=== Work instructions ===
Below is a listing; repeat exactly the lines from the one containing "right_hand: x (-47" to the one containing "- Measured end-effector", both included.

=== Dataset excerpt ===
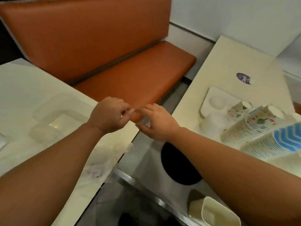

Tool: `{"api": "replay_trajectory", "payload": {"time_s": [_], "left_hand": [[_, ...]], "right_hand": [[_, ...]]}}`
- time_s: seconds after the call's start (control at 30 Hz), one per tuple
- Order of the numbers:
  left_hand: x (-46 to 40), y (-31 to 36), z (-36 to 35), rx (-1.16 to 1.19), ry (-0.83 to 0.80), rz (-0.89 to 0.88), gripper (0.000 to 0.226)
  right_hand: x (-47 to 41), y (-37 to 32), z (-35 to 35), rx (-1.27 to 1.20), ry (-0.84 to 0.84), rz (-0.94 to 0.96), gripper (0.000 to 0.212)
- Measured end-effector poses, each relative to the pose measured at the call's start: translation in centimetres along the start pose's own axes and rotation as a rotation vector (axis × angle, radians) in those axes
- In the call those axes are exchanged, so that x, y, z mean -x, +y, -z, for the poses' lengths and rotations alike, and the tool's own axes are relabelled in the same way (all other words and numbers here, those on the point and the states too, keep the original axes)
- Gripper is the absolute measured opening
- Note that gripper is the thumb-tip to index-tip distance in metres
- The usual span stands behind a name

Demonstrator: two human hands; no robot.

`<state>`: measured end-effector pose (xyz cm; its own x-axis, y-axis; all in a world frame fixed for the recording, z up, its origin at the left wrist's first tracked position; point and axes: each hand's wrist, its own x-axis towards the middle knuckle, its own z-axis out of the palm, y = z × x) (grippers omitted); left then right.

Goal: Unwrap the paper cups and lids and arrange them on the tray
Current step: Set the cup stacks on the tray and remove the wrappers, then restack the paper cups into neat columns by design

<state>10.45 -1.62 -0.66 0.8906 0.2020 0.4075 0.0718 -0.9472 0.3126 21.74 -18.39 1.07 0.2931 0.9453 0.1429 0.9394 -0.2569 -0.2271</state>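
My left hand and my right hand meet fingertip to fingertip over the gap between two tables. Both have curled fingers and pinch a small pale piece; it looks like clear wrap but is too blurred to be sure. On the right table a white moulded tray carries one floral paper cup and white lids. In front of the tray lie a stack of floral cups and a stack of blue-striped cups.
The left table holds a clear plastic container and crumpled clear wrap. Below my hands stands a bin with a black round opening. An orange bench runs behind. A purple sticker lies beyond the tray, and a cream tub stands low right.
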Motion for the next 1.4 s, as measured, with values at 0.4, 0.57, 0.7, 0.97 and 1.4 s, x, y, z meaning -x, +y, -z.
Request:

=== Exercise output ===
  right_hand: x (-47 to 41), y (-37 to 32), z (-35 to 35), rx (-1.27 to 1.20), ry (-0.84 to 0.84), rz (-0.94 to 0.96), gripper (0.000 to 0.212)
- Measured end-effector poses, each relative to the pose measured at the call's start: translation in centimetres along the start pose's own axes and rotation as a rotation vector (axis × angle, radians) in those axes

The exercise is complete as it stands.